Comentários políticos:
(1) O bêbado representa os
artistas, poetas, músicos e "loucos" em geral, que embriagados de liberdade
ousavam levantar suas vozes contra a ditadura.
(2) A equilibrista era a
esperança de democracia, um projeto de abertura política gradual, que a cada
"eleição", a cada evento que incomodava os militares (passeatas,
etc), tinha sua existência ameaçada.
(3) Um viaduto, obra do governo,
caiu, desabou sobre carros e ônibus cheios de pessoas, matando muita gente. Na
época, nada pôde ser noticiado nem as pessoas foram devidamente ressarcidas ou
indenizadas. Cidade de Belo Horizonte, viaduto da Gameleira, década de 70.
(4) Referência aos militantes de
esquerda que foram "sumidos" ou declaradamente assassinados sob
tortura.
(5) A lua representa os políticos
civis que se colocaram a favor do regime, a fim de obter ganhos pessoais. Eles
"acreditavam" tanto na propaganda oficial que se dizia que se um
general declarasse que a lua era preta eles passariam a defender tal tese como
verdade absoluta. Em determinada época foram até chamados de luas-pretas.
(6) A Câmara de Deputados e o
Senado foram algumas vezes comparados a bordéis devido aos negócios imorais que
lá se faziam. É claro que os cidadãos indignados não podiam dizer claramente
que pensavam isto, ou seriam no mínimo processados por calúnia, injúria,
difamação e etc.
(7) As estrelas são os generais,
donos do poder. Alguns deles nunca apareceram como governantes, preferindo
manipular nos bastidores. Se contentavam com uns poucos privilégios
astronômicos e umas ninharias de cargos de direção em estatais ou o poder de
nomear umas poucas dezenas de parentes e correligionários em empregos públicos.
(8) O brilho de aluguel era, como
mencionado acima, os ganhos pessoais e até eleitorais obtidos pelos civis que
aceitavam ser marionetes.

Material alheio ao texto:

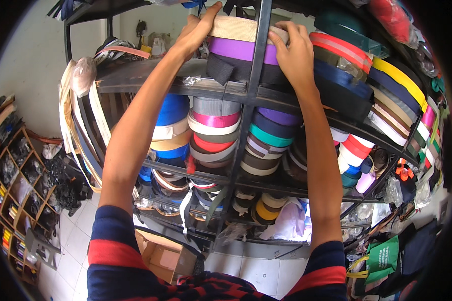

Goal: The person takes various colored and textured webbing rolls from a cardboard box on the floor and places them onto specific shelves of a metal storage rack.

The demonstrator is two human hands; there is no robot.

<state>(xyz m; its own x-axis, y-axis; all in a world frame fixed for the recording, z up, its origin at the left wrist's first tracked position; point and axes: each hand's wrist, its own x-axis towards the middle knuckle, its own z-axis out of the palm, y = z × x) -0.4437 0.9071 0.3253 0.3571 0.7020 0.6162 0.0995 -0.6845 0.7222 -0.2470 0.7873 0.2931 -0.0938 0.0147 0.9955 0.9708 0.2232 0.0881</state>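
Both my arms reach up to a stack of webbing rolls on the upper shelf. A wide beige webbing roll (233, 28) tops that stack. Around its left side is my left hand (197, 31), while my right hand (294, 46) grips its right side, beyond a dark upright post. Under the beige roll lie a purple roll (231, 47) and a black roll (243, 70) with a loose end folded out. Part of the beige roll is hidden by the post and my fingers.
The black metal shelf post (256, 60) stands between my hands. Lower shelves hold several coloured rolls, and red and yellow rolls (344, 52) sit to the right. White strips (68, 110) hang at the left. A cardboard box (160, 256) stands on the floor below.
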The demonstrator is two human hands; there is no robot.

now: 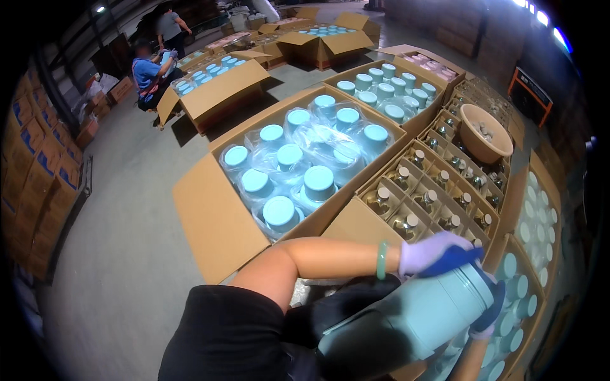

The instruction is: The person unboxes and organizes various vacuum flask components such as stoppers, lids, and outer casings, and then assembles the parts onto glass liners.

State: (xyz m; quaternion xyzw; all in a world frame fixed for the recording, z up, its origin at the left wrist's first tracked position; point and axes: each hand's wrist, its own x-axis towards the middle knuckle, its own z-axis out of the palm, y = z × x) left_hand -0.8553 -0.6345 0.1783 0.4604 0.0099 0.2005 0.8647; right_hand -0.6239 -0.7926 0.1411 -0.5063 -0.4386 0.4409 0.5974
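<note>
Between my two gloved hands lies a large light-blue thermos jug [419,317], tilted, with its ribbed round end toward the upper right and its lower part in shadow over my lap. My left hand [445,255], in a lilac glove with a blue palm, is closed over the top of that end. On the far right side of the same end, my right hand [490,308] grips the rim, partly hidden by the jug. A green bangle [382,260] circles my left wrist. Just beyond my left hand, shiny bottles with pale caps [406,223] stand in a divided carton [365,219].
An open carton [213,222] of light-blue jugs in clear plastic stands ahead, with another [413,124] behind it. More jugs [511,305] fill cartons at right. A tan basin [486,134] rests on the bottles. Two people [149,73] are at far left, near stacked cartons [38,146].
</note>
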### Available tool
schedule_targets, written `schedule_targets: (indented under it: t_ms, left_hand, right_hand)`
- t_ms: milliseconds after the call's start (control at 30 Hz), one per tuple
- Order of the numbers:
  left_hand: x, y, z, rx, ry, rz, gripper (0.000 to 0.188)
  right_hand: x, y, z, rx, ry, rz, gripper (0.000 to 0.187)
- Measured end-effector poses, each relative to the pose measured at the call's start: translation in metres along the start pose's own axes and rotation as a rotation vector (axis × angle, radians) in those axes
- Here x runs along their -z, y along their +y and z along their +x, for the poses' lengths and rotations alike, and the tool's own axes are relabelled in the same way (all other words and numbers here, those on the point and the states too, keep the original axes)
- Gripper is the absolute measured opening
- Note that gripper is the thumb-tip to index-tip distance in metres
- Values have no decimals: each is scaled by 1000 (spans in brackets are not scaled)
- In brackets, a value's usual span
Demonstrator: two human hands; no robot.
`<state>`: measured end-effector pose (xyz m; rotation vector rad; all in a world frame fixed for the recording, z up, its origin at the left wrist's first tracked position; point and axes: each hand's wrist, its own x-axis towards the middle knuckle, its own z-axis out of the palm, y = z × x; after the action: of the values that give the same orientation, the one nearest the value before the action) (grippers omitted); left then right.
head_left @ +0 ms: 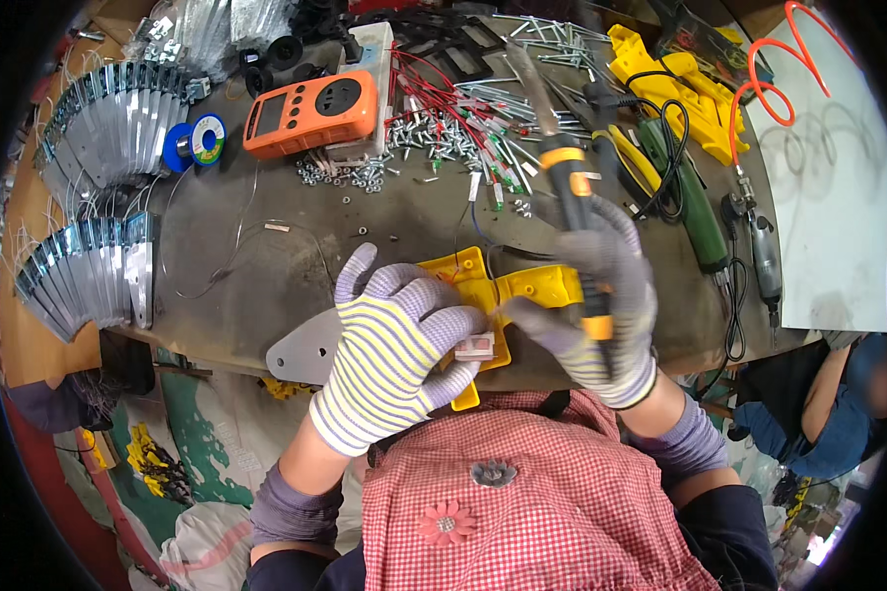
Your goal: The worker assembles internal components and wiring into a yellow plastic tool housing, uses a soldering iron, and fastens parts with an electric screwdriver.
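Gloved person works at a yellow housing (547, 286), near middle of the surface (404, 215).
Left hand (396, 340) closed, pinching a small pale block (475, 347) over the housing; right hand (609, 295), blurred, grips a black-and-orange-handled tool (565, 177), its tip pointing far. Grey plate (304, 349) just left of left hand. Orange meter (310, 113) far left, loose screws (446, 133) far middle, green power tool (695, 212) right.
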<state>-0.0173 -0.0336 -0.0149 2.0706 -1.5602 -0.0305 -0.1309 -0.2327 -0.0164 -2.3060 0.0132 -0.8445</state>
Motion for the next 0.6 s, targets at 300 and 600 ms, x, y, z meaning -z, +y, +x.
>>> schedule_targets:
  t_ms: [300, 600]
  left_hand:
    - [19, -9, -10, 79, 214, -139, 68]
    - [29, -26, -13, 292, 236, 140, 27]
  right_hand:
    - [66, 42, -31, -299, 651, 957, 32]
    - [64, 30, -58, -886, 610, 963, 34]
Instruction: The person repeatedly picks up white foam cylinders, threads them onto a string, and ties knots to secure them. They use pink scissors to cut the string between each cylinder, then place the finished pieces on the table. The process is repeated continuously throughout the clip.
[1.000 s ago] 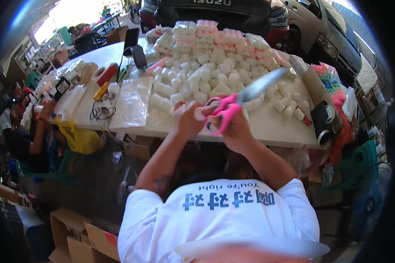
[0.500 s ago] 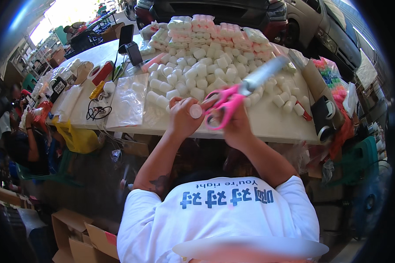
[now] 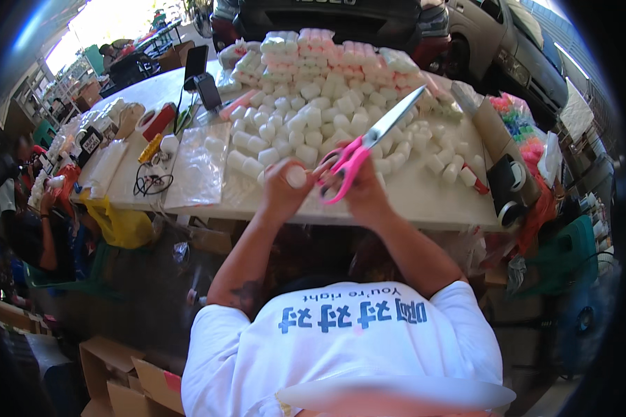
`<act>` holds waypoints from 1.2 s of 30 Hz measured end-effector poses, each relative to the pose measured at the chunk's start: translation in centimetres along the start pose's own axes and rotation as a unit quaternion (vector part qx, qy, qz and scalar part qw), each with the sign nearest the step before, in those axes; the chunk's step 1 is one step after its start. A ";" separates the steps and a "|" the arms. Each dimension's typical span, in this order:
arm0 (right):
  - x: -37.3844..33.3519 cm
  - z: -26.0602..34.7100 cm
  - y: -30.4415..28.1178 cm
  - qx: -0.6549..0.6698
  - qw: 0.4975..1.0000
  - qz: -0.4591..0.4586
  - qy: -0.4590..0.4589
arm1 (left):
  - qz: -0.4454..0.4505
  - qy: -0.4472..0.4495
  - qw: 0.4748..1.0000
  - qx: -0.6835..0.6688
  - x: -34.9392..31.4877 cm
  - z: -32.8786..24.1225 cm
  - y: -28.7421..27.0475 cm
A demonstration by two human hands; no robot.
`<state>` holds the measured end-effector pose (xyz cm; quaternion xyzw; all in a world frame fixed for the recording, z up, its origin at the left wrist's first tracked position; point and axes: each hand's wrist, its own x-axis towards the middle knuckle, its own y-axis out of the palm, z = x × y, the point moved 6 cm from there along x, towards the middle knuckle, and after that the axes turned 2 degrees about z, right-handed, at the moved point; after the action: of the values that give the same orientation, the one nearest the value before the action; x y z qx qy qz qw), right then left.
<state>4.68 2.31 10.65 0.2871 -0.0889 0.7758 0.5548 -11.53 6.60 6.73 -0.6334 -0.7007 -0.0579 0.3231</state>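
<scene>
My left hand is closed around a small white cylinder, whose round end faces up. My right hand grips scissors with pink handles. Their blades lie together and point to the far right, over the table. The two hands are close together above the table's near edge, and the right fingertips come near the cylinder. Just beyond them spreads a heap of similar white cylinders. Whether the right fingers touch the held cylinder I cannot tell.
Bagged white and pink rolls are stacked at the table's far side. A clear plastic sheet, black cable and red tape roll lie left. A cardboard box stands right. Another person's arm shows far left.
The scissors, blurred by motion before, now show sharply, with their blades tilted more steeply away from me. Both hands appear slightly farther left; the left still holds the cylinder.
</scene>
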 end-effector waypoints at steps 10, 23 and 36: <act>-11.3 -6.7 3.1 0.186 0.879 0.248 0.361 | -0.057 -0.156 0.741 -0.650 0.6 3.1 -2.5; -9.4 -6.0 0.0 0.012 0.900 0.054 0.433 | -0.106 -0.162 0.805 -0.561 1.1 4.7 -3.0; -13.3 7.7 -26.2 -0.592 0.768 -0.108 0.218 | 0.092 -0.155 0.971 -0.156 14.7 -0.1 1.0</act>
<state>34.17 -2.31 5.04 -0.2674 -0.3762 0.5461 0.6991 -10.41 19.28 14.22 -0.7392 -0.6631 -0.0379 0.1117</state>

Alguns destes civis cresceram tanto que ultrapassaram
em poder os seus "criadores" fardados.
(9) Os torturadores são aqui comparados a nuvens, pois eram
intocáveis e inalcançáveis.
(10) O mata-borrão é um
instrumento antiquado destinado a eliminar erros, borrões na escrita. O
DOI-CODI, nossa temível polícia política da época era o mata-borrão do regime
(instrumento antiquado destinado a eliminar erros).
(11) As prisões eram
inalcançáveis ao cidadão comum, inacessíveis, por isso a comparação com o céu.
(12) Os rebeldes são comparados a
manchas, ou seja, um erro na escrita, uma coisa fora da ordem, uma
indisciplina.
(13) Referência à tortura
aplicada aos militantes de esquerda, que ocorria às escondidas. O regime jamais
admitiu que torturava pessoas, porém nunca houve punições aos casos que
conseguiam alguma divulgação, apesar da censura à imprensa.
(14) Os artistas nunca se calaram. Esta música, ele própria
é uma das irreverências.
(15) Um tema recorrente nas
músicas da época. A volta das liberdades políticas é comparada ao amanhecer,
bem como a ditadura é comparada à noite.
(16) O Henfil (Henrique Filho)
era um afiadíssimo cartunista político muito visado pelo regime, bem como seu
irmão o Betinho, que no governo Fernando Henrique organizou o programa de
combate à fome. Os dois eram hemofílicos e morreram de Aids.
(17) Referência aos exilados políticos.
(18) Maria* é a esposa do operário
Manuel Fiel Filho morto sob tortura nos porões do DOI-CODI (SP) em janeiro de
1976 e Clarice* é a esposa do jornalista Vladimir Herzog, também morto sob
tortura, no DOI-CODI (SP) em outubro de 1975.